**Assigned task:** Your job is to transcribe the material exactly. Keep every line.

**Dataset excerpt:**
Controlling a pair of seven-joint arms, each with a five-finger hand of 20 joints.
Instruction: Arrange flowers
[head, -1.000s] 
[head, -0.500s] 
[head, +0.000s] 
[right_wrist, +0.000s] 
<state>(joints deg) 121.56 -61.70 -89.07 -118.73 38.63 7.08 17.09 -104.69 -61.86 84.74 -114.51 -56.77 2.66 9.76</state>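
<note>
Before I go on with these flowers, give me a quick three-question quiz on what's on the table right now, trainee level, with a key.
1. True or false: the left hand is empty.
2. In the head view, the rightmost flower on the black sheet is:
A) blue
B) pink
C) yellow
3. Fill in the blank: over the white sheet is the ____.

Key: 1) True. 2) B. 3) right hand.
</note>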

**Output below:**
Controlling a pair of seven-joint arms, each with a five-finger hand of 20 joints.
Instruction: Arrange flowers
[head, -1.000s] 
[head, -0.500s] 
[head, +0.000s] 
[right_wrist, +0.000s] 
<state>(joints deg) 121.56 -61.70 -89.07 -118.73 38.63 7.08 17.09 -104.69 -61.86 84.74 -114.51 -56.77 2.66 9.76</state>
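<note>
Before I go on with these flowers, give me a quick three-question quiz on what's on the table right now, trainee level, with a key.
1. True or false: the left hand is empty.
2. In the head view, the rightmost flower on the black sheet is:
A) blue
B) pink
C) yellow
3. Fill in the blank: over the white sheet is the ____.

Key: 1) True. 2) B. 3) right hand.
</note>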

The exercise has been carried out in full.